Dependency based task chain execution workflow

Datanectar heavily leverages Spotify's luigi. Luigi provides a very nice architecture for dependency based task chain workflows. Since there is a plethora of documentation on the project, I'm going to defer going deeper to their docs.

Dynamically built backend schema

Datanectar builds target locations based on project-level code locations by looking within the code directory.

Task failover resolution

Due to the fact we have achieved idempotency in the project, if we have a 5 step task chain and step 3 fails, we can simply pick back up at step 3 after the bug is fixed. Our step 1-3 targets (the output of our tasks) are already in S3 (or our local filesystem if we're doing local dev).

Task logging

Datanectar creates tempfiles and pushes them to S3 out of the box for us.

Task visualization front-end

Thanks to the authors of luigi, we get a d3 directed acyclic graph of tasks, their statuses, and stack traces for free. Since datanectar uses luigi, this is available fo free

Dynamically built API

Datanectar imposes certain taxonomy on the developer to make use of a dynamically available API for HTTP based task execution (if desired).

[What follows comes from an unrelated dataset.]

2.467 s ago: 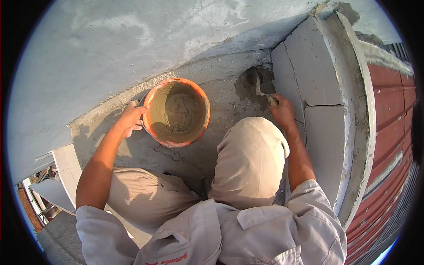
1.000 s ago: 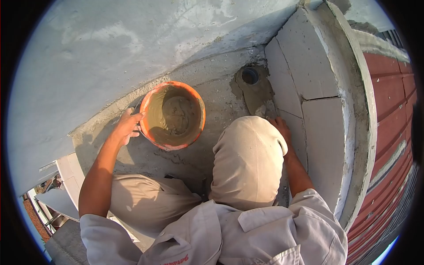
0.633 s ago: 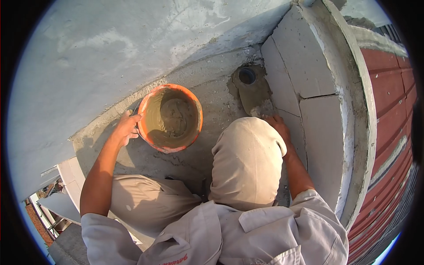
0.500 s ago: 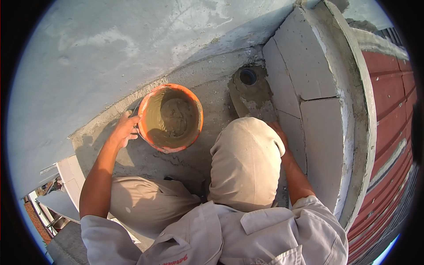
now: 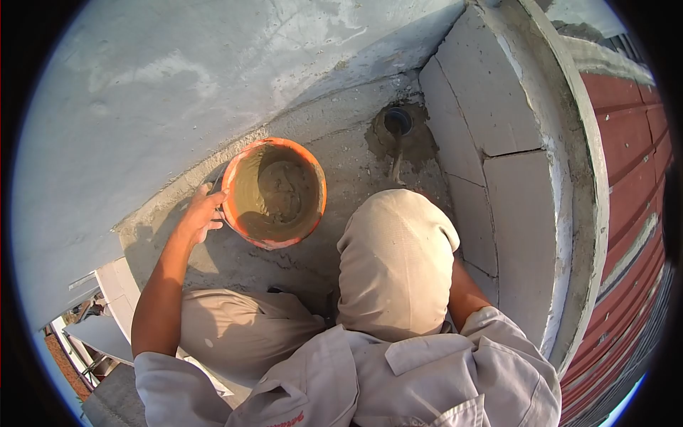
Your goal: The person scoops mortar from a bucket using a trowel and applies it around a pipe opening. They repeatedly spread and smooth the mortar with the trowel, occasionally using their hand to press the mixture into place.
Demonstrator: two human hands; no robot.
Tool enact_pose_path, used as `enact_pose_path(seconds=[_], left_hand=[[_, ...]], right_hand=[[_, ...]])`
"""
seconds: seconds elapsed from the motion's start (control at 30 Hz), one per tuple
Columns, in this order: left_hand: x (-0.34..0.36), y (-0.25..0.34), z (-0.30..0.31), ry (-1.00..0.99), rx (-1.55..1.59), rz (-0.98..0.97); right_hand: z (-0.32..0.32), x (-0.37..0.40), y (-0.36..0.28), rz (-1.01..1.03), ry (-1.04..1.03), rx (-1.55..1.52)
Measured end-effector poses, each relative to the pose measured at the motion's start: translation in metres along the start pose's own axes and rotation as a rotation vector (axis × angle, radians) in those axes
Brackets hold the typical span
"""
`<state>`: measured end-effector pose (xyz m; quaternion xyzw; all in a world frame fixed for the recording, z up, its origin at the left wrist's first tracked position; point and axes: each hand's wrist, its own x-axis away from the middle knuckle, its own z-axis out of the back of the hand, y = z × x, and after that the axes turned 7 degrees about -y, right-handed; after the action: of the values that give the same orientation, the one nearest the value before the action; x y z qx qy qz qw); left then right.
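An orange bucket (image 5: 321, 178) with wet grey mortar (image 5: 281, 191) inside stands on the floor. My left hand (image 5: 203, 213) grips its left rim, thumb over the edge and fingers outside. Beyond my raised knee a dark round pipe opening (image 5: 398, 122) sits in the floor, ringed by damp mortar (image 5: 421, 146). A narrow trowel-like blade (image 5: 397, 162), seen nearly edge-on, runs from the opening back towards my knee. My right hand (image 5: 425, 194) is almost wholly behind the knee at that tool's near end; its fingers are hidden.
A grey plastered wall (image 5: 178, 92) rises on the left and ahead. To the right stands a low wall of pale blocks (image 5: 523, 220), with red metal roofing (image 5: 629, 185) beyond. My bent knee (image 5: 397, 263) blocks part of the floor from view.
The blade has turned from lying flat near the pipe to nearly edge-on. My right hand has moved farther behind the knee. My left hand stays on the bucket rim.
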<state>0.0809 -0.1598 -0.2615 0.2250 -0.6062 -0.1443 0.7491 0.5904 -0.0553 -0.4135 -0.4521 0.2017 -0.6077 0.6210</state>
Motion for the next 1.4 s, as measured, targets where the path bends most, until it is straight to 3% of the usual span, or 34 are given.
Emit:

  • All task chains must live under some chains/[somechaintype] dir.
  • The actual chain definition in python code must be suffixed with _chain.py. Ex. (hello_luigiworld_chain.py).
  • The Task classes within the chain.py file must be suffixed with Task Ex. (TestS3Task, DownstreamTask, ETLTask). If these schema and taxonomy are not followed, there will be no API availability at (http://localhost:5000/api/chains or your custom project URI in production).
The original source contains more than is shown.